Read CHAPTER II of Big and Little Sisters, free online book, by Theodora R. Jenness, on

As something quite unusual at that season in the Dakotas, there had been a thaw the day before, and a great quantity of mud had been tracked in on the girls’ side by the sewing classes coming from the schoolhouse, separate from the main mission building, to the upstairs room in which the sewing work was done.

Hannah Straight Tree quickly swept her portion of the hall, for there was but little mud on the teachers’ side, and was proceeding to her stairs before Cordelia Running Bird was half way along her floor.

“You have not taken up your dirt!
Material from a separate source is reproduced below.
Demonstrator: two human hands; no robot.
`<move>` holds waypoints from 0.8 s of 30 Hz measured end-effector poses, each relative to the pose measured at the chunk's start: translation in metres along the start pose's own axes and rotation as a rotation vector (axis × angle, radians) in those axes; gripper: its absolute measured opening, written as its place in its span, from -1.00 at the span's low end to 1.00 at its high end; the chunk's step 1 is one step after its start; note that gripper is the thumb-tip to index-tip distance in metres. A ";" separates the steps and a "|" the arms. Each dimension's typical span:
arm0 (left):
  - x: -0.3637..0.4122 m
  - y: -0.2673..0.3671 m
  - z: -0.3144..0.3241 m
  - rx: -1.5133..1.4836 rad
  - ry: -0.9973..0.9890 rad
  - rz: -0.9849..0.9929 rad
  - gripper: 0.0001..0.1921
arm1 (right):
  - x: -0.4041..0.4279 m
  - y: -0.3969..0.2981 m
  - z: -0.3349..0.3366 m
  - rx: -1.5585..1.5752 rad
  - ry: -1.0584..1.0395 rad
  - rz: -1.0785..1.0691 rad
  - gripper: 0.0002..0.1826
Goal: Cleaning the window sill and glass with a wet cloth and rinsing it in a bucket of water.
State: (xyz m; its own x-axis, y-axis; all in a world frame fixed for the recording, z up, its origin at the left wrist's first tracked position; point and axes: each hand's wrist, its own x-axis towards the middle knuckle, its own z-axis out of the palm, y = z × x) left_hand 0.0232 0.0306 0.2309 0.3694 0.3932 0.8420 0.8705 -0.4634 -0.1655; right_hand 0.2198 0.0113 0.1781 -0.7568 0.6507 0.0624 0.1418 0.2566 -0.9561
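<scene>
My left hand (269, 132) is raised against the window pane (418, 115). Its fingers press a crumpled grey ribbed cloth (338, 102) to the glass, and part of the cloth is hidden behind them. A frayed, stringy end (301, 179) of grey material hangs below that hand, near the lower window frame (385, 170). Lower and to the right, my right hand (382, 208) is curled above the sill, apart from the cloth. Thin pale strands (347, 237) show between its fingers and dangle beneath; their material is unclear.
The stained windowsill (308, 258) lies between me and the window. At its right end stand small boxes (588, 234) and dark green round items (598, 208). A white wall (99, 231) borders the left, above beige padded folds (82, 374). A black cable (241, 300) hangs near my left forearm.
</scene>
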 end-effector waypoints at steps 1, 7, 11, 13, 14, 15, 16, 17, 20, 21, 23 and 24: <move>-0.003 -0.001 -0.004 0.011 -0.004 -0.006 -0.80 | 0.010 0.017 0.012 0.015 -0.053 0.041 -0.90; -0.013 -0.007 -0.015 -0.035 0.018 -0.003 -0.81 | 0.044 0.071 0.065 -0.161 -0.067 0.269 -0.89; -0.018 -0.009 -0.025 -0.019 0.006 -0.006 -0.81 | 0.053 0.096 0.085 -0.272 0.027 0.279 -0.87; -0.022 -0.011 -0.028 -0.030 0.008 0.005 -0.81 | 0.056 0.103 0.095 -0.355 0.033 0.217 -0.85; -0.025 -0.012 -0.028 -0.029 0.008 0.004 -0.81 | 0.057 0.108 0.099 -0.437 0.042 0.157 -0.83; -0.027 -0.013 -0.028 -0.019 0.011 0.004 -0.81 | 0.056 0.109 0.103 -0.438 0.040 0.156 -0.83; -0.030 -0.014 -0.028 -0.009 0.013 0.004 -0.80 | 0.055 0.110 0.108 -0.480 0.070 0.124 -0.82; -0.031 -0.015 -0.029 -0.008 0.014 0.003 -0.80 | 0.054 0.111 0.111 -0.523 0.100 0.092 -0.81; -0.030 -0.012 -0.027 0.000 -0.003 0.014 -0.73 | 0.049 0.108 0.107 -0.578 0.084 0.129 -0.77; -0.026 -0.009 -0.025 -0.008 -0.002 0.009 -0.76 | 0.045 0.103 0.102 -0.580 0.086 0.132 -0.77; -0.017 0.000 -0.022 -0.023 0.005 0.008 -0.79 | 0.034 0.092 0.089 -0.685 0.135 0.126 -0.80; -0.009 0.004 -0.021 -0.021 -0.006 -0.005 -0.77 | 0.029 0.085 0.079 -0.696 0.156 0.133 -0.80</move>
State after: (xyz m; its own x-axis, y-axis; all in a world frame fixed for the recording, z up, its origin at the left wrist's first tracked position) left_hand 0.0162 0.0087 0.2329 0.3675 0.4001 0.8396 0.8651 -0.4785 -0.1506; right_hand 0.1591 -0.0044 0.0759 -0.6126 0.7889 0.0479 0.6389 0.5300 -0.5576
You have swept it over on my side!” exclaimed Cordelia Running Bird, who, with all her close attention to her own work, kept a sharp eye on the other’s movements.

“There is little, and it will not be much work to take it up with yours,” was Hannah’s reply. “When we finished yesterday I lent our dustpan to the middle dormitory girls they said theirs was too broken and they lost it. Now they say they can borrow the south dormitory dustpan, and they shall not hunt ours. You can always find things better than I can, so you must hunt it and take up my dirt,” was Hannah Straight Tree’s demand.

“Tokee! How strange you talk!” exclaimed Cordelia Running Bird, in amazement. “The dormitory girls must ask for a new dustpan if they break theirs. It is not the rule to lend things, for it makes confusion; if you lent the dustpan you must find it and take up your dirt, for I have more to do than you. It is Number 8, and you can tell it when you see it.”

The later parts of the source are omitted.